Back to index

## 4 ways to build a simple calculator in Python - Part 3

In this concluding part of the series, I will build an abstract syntax tree or AST. An AST holds the information present in the arithmetic expression and can be evaluated to yield the result. It is built from grammar rules just like the translator in part 2 and evaluated using the design pattern known as the visitor pattern. Note that the `ast` module in Python can be used to build the tree, as I will show below, but it is more instructive to build it from first principles. The `ast` module is a general method to contruct ASTs for code, not just for arithmetic expressions.

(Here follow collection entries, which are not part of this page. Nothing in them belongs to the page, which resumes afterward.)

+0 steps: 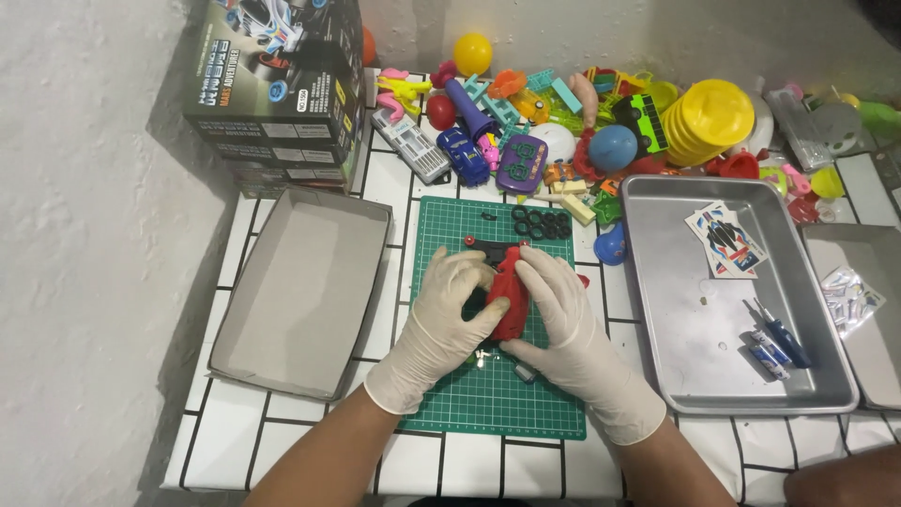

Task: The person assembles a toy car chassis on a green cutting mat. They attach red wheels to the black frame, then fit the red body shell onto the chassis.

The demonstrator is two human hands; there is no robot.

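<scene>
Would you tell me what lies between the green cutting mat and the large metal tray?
In the head view, only bare white tiled tabletop separates the green cutting mat from the metal tray.

A red toy body point(508, 302) sits just below the middle of the frame, over the green mat point(488, 404). It is a glossy red plastic shell, longer than wide, with its long side running up and down the frame and leaning slightly to the right at the top. Both gloved hands close around it, the left hand point(439, 324) on its left flank and the right hand point(563, 319) on its right, so only a middle strip shows. A black part point(493, 249) shows just above it.
</scene>
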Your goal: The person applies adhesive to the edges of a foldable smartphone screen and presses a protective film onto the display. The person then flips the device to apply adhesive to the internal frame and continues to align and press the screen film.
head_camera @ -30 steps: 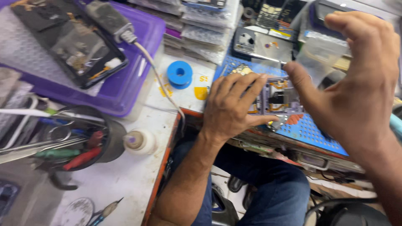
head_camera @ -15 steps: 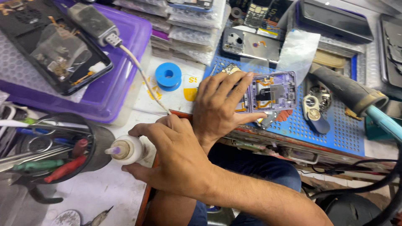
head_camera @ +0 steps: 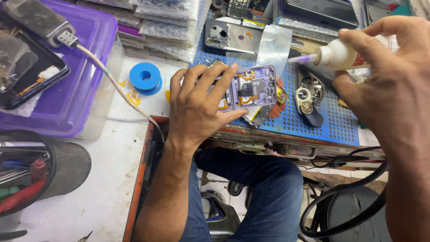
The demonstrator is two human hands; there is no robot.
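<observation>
- Spreading across the bench, a blue perforated work mat keeps small parts from rolling off.
- Left hand presses flat, fingers spread, pinning an opened purple phone frame steady on the mat.
- Right hand grips a small white glue bottle, its nozzle angled toward the frame.

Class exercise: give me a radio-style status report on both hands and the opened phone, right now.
Left hand flat on the opened phone, pinning it to the blue mat. Right hand grips a small glue bottle, nozzle aimed at the phone, not touching. Nothing between them.
</observation>
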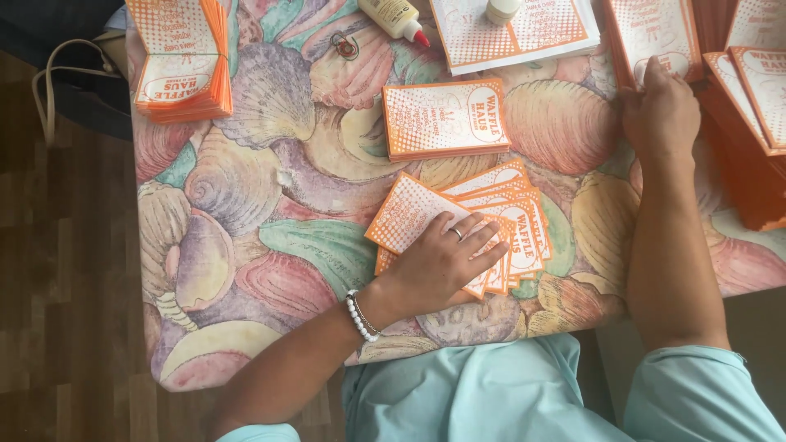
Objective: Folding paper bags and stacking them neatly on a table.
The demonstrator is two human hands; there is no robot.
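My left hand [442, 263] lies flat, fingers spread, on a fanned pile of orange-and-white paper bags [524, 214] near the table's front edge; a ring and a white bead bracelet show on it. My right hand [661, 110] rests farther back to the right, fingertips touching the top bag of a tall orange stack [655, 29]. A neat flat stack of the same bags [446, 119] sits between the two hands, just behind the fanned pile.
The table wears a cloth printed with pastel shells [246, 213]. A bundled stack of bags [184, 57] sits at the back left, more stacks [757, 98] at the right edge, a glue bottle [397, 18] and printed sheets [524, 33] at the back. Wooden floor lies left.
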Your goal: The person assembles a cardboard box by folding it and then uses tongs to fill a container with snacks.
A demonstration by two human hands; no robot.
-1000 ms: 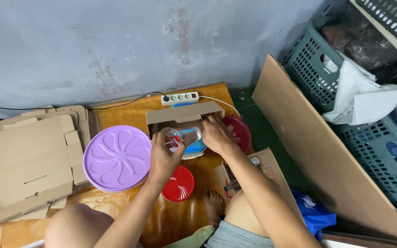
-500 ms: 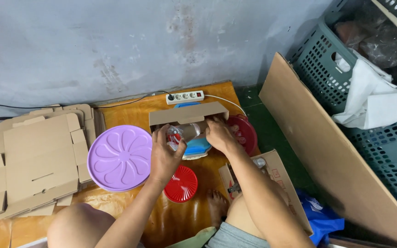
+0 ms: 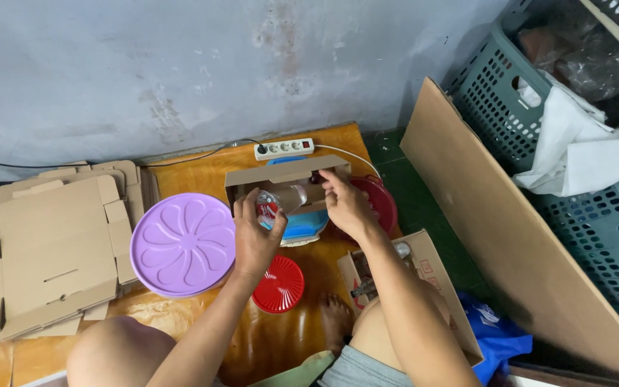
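Observation:
My left hand (image 3: 253, 233) grips a clear glass jar with a red label (image 3: 279, 203), holding it at the mouth of a small open cardboard box (image 3: 286, 173). My right hand (image 3: 345, 203) rests on the box's right side, fingers at its front edge. The box sits on a blue and white object (image 3: 304, 226), possibly a scale. A red ridged lid (image 3: 279, 284) lies on the wooden floor just below my left wrist.
A purple flower-patterned plastic lid (image 3: 183, 244) lies left, beside flattened cardboard boxes (image 3: 44, 244). A white power strip (image 3: 284, 148) sits by the wall. A red dish (image 3: 377, 203), another open carton (image 3: 424, 272), a leaning cardboard sheet (image 3: 510, 236) and green baskets (image 3: 539, 129) stand right.
Both hands stay at the box with the jar. The right hand has shifted up to the box's front edge; the view has drifted slightly.

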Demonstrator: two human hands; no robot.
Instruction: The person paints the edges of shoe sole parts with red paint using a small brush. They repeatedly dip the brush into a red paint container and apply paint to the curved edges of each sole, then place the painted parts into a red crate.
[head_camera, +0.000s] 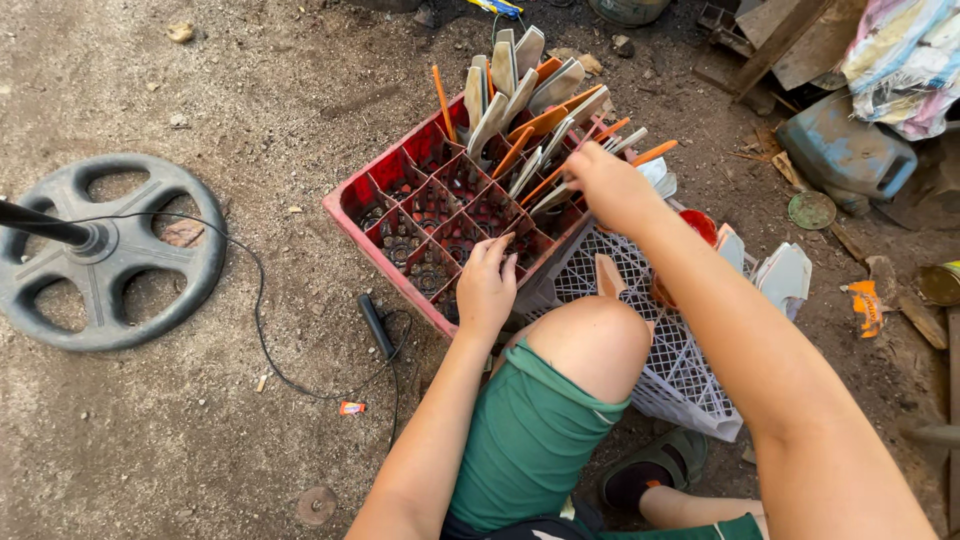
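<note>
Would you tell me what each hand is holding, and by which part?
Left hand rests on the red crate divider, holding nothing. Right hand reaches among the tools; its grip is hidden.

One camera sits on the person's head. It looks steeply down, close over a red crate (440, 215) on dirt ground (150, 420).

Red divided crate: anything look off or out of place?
Mostly orderly, but uneven. The red plastic divided crate has its far cells crammed with orange-handled flat blades leaning at mixed angles, while near cells hold none. Left hand rests on its near edge; right hand reaches among the blades. No breakage is visible.
</note>
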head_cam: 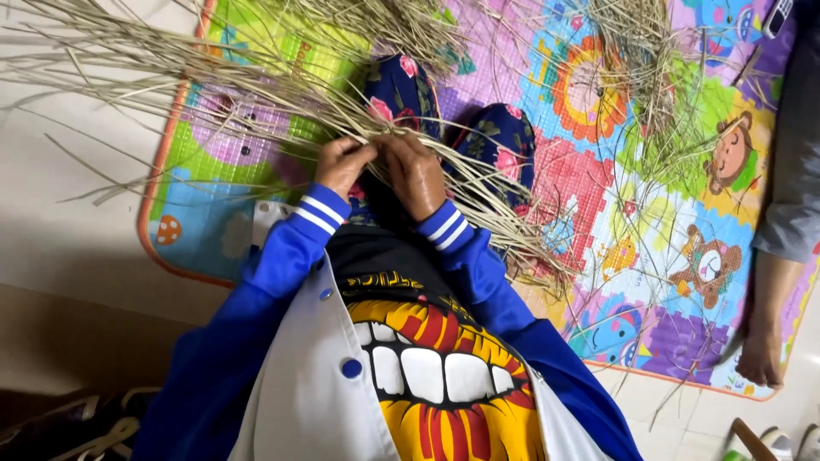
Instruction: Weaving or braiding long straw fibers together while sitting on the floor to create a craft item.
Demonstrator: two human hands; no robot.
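Head view: person seated on colourful play mat [213,171].
Left hand [344,164]: fingers pinched on dried grass strands [282,81].
Right hand [416,173]: closed on same strands, over lap.
Progress: strands mostly loose, fanned far-left and right; little bound.

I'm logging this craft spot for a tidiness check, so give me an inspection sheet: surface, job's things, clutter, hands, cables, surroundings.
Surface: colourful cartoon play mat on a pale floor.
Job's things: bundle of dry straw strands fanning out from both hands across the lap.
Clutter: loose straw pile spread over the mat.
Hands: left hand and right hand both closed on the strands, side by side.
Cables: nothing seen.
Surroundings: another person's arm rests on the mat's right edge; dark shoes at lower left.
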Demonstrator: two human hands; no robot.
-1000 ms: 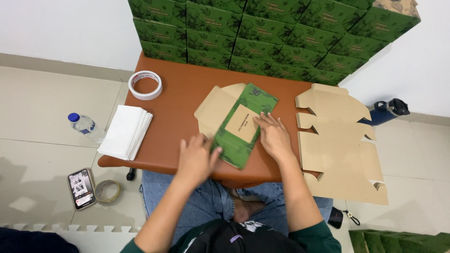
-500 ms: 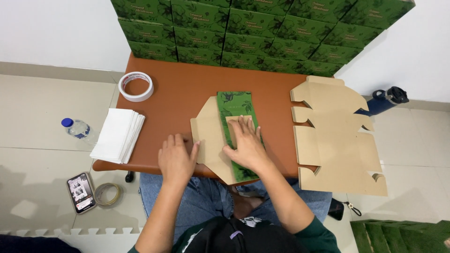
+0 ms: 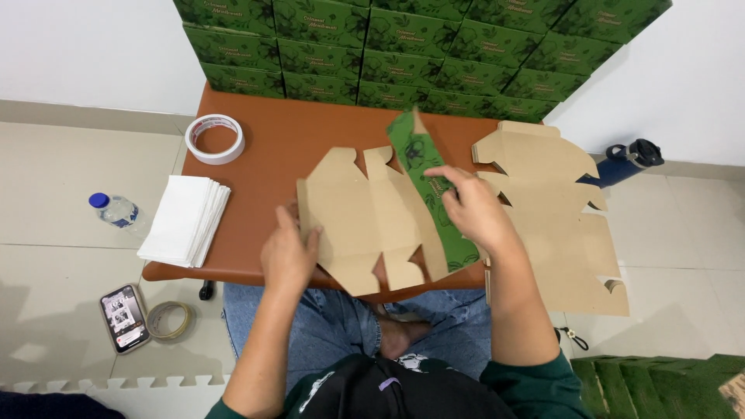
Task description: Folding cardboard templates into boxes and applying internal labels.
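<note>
A flat die-cut cardboard box blank (image 3: 372, 221), brown inside and green with a leaf print outside, lies partly unfolded on the brown table (image 3: 295, 136). My left hand (image 3: 289, 252) presses on the blank's left edge near the table's front. My right hand (image 3: 473, 209) grips the green right-hand panel (image 3: 431, 182), which is lifted and tilted up from the table.
A stack of flat brown blanks (image 3: 559, 217) lies at the table's right end. Assembled green boxes (image 3: 419, 46) are piled along the back wall. A tape roll (image 3: 215, 139) and white sheets (image 3: 185, 220) sit left. On the floor: bottle (image 3: 116, 210), phone (image 3: 124, 317), tape roll (image 3: 169, 320).
The folded green blank has been opened out: its brown inside now faces up. My right hand moved right and lifted the green panel; my left hand shifted to the blank's left edge.
</note>
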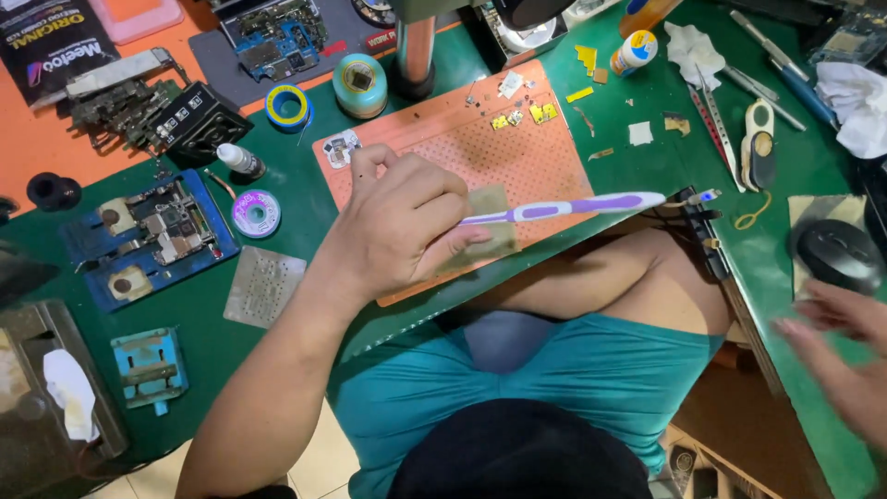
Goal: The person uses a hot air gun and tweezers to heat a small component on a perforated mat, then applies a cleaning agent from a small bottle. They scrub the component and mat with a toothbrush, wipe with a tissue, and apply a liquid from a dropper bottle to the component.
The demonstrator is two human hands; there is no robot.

One may argue that building an AST is overkill for simple arithmetic expressions - the method given in part 1 or in part 2 of this series should suffice. But the purpose here is to study it to get a peek at how programming languages parse expressions (and code in general) behind the scenes.

### What is an AST?

An AST is a tree-like structure that holds the essential information in an expression. The interior nodes are the operators of the expression while the leaves are the operands.

In contrast, a parse tree is contructed from the grammar with the nonterminals as the inner nodes and the terminals or tokens of the expression as leaves.

The diagram below shows an AST and a parse tree for the expression `5 * (2 + 4)`. The diagram shows that the AST comprises of only the operators and operands of the expression, without the parentheses, while the parse tree is elaborate - consisting of the nonterminals of the grammar (`expr`, `term` and `factor`) and the expression itself (reading the leaves from left to right).

### The Python `ast` module

We can use the Python standard library module `ast` to build an AST. I will use the same expression as above to illustrate.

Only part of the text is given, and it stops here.